“It started out as a bucket list item, but a few of us are going on to get our master’s degrees so we can teach on-line. It’s actually now a goal to help supplement our retirement,” said Gifford Saravia of New Iberia, who is director of the National EMS Academy and chief investigator for the Iberia Parish coroner’s office. “Participants in the class range in age from their late 30s to their early 50s. All are EMS instructors who work full-time, plus most have other jobs.”
The law enforcement and public safety officer tuition exemption provides a fee exemption for law enforcement and public safety professionals to pursue an undergraduate degree. In addition to UPSA, participants may pursue degrees in criminal justice, homeland security, general studies, liberal arts or business administration. Graduate students may pursue a Master of Arts in adult education with a concentration in homeland security.
“They all came to us with an associate degree and will graduate with bachelor’s degrees in unified public safety administration,” said class instructor Jack Atherton, UPSA program administrator and assistant professor of criminal justice at Northwestern State. “Informally, they have formed a cohort and all are exemplary students who are training EMS professionals for the state. Besides being great students, they are bringing their students into our university program. They are doing a superior job.”
The National EMS Academy, where the UPSA students are employed as instructors, is a collaborative effort between Acadian Ambulance Service and South Louisiana Community College in which credit for paramedic courses from the Academy can be applied to an associate degree from SLCC. Northwestern State developed a 2+2 agreement with SLCC in which students with an associate degree can enroll at Northwestern State at the junior level to pursue their bachelor’s degrees. Northwestern State also accepts the national EMS credential towards academic credit.
“They are an interesting group. They have a little competition on grades,” Atherton said. “This is how distance learning should work. They can apply their professional knowledge and expertise to their coursework.”

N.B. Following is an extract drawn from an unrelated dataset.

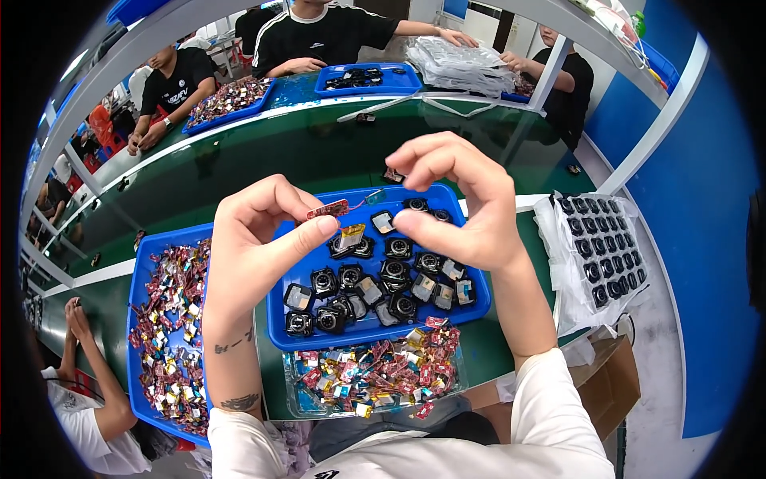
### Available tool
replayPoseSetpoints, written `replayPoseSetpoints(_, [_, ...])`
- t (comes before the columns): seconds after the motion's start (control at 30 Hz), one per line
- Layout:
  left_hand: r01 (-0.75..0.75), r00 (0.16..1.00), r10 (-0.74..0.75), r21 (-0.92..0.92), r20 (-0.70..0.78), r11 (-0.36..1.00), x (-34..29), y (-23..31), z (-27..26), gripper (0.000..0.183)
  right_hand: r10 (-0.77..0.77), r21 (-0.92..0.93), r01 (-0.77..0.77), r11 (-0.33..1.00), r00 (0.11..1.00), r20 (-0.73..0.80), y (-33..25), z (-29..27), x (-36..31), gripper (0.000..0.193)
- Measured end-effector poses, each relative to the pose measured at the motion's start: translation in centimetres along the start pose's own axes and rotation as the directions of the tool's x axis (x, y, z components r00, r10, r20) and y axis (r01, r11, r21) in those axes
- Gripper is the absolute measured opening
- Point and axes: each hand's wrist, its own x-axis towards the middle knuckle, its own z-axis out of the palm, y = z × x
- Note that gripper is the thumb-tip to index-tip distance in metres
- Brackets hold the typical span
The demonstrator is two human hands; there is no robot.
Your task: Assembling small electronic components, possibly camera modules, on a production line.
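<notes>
My left hand pinches a small red circuit board between thumb and fingers. A thin red wire runs from the board to a little blue-green piece near my right hand. Just below the board is a yellow-and-silver battery; I cannot tell whether it is joined to it. My right hand hovers with thumb and fingers apart, nothing visible between them. Beneath both hands, a blue tray holds many black watch-like housings, some showing a grey face, others a round ring.
A clear tray of red boards and batteries sits nearest me. On the left stands a blue bin of similar parts. White packaging with black housings lies at right. Co-workers sit across the green conveyor belt, with another blue tray.
</notes>
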Motion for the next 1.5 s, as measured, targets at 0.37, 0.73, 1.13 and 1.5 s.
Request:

“We compete for the Champ Belt, a prize passed around to the students with the highest scores,” Saravia said. “It keeps you motivated when you compare who made what grade.”
The students are now working on their capstone research projects, which will be presented during the University of Louisiana System Academic Summit in April. The service-learning projects are directed to enrich the community through the fulfillment of curriculum objectives in the students’ course of study. Saravia’s project is the implementation of a mass fatality protocol plan for Iberia Parish. Parish officials and emergency responders in Region 4 currently have informal agreements regarding mass fatality situations, but the plan will establish documented policy in the event of a crisis.
“This is not just a theoretical student exercise,” Saravia said. “The project will impact mass fatality response in Region 4.”
“Our UPSA students’ capstone project is exemplary,” said Steven Gruesbeck, Northwestern State’s director of Service-Learning. “It demonstrates the real-life, practical value of service-learning to our state and to our on-line students as they prepare for the world of work.”
Utilizing on-line courses to complete their degrees has not only been convenient for the working professionals, but also enlightening for those who may become on-line instructors themselves.
“We learned what works and what doesn’t. You can teach the courses from anywhere. It’s the perfect situation to be in,” Saravia said. “It’s encouraging to our EMS students because it shows them that it is possible to do this regardless of your age.”